Safety First News
Ergonomics Gets A New Foothold From OSHA
March 11, 2018
Federal OSHA currently has no ergonomics standard in place, thanks to the U.S. Congress’ overturn of the Clinton Administration’s last minute enactment of an Ergo Standard in late 2000 using the Congressional Review Act (CRA) as a legal means to do so. An ergonomics standard will likely not resurface due to the CRA’s prevention of allowing OSHA to issue regulations similar to that which has already been struck down, however, OSHA can still issue citations under the General Duty Clause. “There needs to be bodies on the ground,” according to an OSHA Compliance Officer, speaking anonymously, referring to the rarity of ergo-related citations in Federal OSHA states. Be that as it may, an actual Ergonomics Standard is poised to begin in April or June of this year.
Cal-OSHA approved a new safety standard for Hotel Housekeeping Musculoskeletal Injury Prevention by a 5 -0 vote on January 18th of this year.
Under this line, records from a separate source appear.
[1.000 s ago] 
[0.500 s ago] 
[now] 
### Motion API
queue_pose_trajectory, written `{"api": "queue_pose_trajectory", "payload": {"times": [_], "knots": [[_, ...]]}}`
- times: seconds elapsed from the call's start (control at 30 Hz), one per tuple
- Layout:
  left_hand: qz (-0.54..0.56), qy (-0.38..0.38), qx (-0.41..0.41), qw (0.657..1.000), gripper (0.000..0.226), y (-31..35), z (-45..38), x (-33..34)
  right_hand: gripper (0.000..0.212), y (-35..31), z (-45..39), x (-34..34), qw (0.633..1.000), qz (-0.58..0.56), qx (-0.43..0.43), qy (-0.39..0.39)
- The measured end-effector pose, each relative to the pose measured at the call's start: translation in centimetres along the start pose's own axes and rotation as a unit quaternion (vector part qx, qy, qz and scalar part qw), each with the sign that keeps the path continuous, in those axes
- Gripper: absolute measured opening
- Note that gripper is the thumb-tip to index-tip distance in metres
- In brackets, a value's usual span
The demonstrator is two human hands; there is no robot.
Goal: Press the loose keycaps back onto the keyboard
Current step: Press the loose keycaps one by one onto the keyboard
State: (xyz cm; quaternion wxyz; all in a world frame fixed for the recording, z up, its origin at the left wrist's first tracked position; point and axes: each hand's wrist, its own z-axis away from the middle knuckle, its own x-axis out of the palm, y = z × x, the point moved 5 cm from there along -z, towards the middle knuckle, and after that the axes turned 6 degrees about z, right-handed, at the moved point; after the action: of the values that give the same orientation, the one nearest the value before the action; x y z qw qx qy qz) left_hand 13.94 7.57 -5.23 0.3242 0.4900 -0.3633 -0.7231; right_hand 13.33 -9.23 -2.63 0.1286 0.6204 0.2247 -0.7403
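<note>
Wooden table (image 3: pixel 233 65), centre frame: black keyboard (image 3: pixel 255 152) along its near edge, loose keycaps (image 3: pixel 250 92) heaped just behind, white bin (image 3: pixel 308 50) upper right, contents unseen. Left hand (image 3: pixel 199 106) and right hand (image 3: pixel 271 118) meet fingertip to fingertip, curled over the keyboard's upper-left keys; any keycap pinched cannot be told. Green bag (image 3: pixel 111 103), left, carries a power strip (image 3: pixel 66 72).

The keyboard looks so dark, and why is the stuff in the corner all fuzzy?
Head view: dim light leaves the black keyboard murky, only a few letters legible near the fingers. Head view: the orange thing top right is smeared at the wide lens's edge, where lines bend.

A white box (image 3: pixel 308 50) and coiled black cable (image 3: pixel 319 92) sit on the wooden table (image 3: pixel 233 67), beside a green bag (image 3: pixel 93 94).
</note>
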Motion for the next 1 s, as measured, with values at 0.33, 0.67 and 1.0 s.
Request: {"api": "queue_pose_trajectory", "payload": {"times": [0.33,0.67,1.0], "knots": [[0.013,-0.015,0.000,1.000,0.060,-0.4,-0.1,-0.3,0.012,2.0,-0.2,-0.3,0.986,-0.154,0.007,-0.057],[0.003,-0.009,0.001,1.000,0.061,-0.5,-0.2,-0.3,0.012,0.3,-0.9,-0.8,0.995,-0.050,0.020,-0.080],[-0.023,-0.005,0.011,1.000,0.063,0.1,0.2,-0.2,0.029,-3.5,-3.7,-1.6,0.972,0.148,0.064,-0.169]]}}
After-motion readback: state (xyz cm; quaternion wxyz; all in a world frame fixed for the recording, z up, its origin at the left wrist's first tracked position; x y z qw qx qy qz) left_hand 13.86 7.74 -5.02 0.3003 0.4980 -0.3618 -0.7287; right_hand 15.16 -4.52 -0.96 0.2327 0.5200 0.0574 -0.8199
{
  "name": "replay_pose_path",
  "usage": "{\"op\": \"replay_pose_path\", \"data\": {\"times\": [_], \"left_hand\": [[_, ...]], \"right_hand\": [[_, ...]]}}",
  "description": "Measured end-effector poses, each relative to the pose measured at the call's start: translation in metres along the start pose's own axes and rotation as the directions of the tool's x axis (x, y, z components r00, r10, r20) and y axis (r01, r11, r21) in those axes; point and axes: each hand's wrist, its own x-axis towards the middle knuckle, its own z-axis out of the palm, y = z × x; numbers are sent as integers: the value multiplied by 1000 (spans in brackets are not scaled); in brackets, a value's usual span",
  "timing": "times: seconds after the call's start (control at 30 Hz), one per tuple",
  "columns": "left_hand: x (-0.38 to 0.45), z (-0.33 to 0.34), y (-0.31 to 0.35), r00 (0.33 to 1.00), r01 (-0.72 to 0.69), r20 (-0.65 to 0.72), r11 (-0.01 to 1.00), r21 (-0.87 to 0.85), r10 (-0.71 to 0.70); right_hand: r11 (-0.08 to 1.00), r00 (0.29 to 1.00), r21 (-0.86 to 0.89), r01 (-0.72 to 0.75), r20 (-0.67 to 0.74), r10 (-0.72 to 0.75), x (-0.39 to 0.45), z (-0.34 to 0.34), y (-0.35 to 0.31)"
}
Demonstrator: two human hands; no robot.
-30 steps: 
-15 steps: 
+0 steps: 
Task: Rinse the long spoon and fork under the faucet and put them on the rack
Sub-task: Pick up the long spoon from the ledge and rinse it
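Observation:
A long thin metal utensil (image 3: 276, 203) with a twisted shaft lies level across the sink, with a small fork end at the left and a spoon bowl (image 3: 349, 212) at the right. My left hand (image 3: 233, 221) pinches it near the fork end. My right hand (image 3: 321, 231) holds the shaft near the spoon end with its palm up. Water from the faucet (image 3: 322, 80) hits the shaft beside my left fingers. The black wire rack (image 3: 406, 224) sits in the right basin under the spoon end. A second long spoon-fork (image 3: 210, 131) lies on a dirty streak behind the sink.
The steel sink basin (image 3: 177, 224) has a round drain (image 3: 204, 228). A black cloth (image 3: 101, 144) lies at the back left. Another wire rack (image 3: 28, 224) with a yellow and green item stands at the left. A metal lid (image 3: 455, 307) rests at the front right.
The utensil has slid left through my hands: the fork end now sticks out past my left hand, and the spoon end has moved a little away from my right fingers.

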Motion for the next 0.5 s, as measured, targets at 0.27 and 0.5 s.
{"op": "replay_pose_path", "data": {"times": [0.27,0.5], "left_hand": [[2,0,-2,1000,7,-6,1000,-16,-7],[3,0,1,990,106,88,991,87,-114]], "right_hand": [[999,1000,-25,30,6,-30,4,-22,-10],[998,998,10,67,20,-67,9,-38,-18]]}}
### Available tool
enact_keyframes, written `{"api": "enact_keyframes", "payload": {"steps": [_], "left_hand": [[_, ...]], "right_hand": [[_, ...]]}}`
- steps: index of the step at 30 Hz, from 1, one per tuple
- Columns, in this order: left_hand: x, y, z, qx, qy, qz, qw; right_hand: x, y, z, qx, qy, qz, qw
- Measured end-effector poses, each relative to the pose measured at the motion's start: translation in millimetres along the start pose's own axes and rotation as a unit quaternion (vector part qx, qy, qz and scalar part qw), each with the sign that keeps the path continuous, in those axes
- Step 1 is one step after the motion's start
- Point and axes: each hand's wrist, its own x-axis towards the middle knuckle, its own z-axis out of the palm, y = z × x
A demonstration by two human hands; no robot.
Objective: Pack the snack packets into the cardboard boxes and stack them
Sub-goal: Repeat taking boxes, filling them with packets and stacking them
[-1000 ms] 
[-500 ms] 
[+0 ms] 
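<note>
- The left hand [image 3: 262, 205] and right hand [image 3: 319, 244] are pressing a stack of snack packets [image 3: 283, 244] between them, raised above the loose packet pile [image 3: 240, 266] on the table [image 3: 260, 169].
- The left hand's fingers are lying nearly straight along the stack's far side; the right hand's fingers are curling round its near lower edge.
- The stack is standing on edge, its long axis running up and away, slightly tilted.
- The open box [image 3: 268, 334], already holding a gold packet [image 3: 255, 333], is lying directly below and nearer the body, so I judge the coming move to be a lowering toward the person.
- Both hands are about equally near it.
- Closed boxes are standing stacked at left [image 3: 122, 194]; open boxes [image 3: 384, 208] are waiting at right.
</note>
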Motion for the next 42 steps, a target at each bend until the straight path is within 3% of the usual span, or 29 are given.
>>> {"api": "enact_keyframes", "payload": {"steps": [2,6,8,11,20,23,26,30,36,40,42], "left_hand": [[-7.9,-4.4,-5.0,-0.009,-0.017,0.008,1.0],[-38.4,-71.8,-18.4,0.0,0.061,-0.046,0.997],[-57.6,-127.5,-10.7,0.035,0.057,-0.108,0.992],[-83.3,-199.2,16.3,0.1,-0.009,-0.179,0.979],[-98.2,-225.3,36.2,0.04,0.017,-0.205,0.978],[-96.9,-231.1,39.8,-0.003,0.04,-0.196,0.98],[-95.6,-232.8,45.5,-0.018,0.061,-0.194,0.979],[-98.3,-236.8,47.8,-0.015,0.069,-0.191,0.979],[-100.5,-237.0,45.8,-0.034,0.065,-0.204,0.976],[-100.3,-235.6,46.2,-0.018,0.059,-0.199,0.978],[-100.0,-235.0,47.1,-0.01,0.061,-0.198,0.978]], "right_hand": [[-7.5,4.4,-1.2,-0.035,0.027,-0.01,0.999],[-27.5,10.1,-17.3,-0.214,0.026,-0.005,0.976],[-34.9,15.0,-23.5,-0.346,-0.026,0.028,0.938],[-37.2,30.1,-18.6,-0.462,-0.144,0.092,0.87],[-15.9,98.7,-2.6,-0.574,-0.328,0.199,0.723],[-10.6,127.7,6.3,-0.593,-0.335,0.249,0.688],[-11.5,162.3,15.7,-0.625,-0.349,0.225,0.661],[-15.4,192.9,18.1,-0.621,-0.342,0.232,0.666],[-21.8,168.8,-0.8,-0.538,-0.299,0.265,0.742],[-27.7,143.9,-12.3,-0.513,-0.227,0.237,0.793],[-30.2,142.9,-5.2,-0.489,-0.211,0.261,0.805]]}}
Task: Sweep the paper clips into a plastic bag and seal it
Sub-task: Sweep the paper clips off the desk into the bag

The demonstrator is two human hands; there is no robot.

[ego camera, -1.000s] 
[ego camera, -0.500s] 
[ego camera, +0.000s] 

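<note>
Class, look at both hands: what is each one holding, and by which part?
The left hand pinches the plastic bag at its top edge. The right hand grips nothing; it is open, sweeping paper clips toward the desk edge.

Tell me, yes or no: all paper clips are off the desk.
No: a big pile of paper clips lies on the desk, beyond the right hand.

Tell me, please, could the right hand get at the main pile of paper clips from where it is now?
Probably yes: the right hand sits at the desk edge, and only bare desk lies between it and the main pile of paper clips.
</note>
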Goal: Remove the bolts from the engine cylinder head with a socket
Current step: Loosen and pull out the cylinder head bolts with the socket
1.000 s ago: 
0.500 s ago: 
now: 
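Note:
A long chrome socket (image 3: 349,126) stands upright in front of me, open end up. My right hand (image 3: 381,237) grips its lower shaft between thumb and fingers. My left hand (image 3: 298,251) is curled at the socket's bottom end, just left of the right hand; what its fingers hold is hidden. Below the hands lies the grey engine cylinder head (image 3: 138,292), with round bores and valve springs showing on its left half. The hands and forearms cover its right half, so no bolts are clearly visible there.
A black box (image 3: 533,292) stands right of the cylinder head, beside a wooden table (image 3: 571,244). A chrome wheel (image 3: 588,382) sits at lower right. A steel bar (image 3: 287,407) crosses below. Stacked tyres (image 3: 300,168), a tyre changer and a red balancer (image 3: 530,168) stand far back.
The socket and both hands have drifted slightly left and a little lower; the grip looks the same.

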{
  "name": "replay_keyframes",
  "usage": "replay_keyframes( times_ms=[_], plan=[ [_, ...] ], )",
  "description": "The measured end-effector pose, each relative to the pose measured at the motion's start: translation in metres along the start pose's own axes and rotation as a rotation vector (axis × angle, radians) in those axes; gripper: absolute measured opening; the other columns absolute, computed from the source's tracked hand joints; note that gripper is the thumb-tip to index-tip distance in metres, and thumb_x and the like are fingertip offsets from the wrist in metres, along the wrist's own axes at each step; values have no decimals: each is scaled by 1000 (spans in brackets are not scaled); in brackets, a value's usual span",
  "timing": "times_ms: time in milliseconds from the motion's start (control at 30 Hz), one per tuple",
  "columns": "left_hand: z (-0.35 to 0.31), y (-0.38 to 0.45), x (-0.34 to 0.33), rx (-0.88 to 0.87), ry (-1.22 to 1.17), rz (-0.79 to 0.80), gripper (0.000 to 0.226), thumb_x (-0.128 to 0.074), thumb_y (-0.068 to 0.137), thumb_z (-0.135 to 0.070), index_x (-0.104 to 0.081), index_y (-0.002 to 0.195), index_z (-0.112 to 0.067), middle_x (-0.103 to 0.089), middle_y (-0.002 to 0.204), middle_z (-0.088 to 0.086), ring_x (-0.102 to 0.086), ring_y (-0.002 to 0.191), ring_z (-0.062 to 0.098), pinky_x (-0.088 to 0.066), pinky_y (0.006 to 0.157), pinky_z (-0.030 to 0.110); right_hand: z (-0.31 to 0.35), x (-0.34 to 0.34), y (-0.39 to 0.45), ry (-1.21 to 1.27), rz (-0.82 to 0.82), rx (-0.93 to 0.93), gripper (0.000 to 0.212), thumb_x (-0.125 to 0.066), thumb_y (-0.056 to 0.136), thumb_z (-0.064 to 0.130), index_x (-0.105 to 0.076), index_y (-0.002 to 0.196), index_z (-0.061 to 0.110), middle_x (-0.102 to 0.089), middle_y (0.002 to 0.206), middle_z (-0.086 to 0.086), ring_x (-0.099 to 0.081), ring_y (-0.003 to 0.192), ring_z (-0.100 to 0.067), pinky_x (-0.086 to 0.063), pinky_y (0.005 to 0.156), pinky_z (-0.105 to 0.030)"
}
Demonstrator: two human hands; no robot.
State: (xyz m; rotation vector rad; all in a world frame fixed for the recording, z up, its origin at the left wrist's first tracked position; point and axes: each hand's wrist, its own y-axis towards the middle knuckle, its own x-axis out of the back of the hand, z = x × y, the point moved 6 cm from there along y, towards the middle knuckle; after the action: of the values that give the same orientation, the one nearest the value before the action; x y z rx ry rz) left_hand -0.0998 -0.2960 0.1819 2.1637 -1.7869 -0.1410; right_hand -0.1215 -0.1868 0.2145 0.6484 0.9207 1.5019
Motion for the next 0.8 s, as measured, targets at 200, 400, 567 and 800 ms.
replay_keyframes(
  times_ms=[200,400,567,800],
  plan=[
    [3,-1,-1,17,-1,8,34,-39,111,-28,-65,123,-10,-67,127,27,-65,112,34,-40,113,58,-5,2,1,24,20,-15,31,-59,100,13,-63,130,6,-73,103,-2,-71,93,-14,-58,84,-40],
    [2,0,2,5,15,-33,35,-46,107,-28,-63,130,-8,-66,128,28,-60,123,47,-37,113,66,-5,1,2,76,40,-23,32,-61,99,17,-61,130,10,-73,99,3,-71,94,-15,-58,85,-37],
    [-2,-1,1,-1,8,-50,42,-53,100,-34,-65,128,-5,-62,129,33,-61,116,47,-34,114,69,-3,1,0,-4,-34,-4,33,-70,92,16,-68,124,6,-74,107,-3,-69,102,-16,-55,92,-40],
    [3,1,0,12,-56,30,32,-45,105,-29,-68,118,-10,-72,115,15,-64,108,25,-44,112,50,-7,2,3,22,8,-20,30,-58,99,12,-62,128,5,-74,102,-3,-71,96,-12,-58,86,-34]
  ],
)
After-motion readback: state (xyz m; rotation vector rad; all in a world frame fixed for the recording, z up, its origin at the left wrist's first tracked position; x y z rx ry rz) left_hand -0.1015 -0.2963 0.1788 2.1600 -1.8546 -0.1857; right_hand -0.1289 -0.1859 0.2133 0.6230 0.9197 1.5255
Since Cal-OSHA is a state plan, it can promulgate an ergonomics standard without regard to any CRA ruling related to Federal OSHA. State OSHA plans are allowed to have different regulations from Federal OSHA as long as the requirements for the state plans are at least as effective as Federal OSHA’s regulations.
The result of this new standard will require California employers to account for a Musculoskeletal Injury Prevention Program (MIPP) as part of the already required (in California) Injury and Illness Prevention Program (IIPP), including worker training, hazard evaluations, provisions for ergonomic tools, incident investigations, hazard corrections and recordkeeping of ergonomic-related issues and incidents.
The new ergonomics standard is set to go into effect on July 1 of this year (or potentially as soon as April 1 of this year) and will apply to hotels, motels, bed & breakfasts, and establishments of the like.
Employers will be required to conduct an initial worksite assessment of ergonomic hazards within three months of the standard’s effective date. The assessment is required to include excessive work rates as well as inadequate recovery times between tasks.
Ergonomists should take heed and prepare for frequent trips to the Golden State in the coming months because the demand for ergonomics consultants in California will likely far exceed supply in the short term.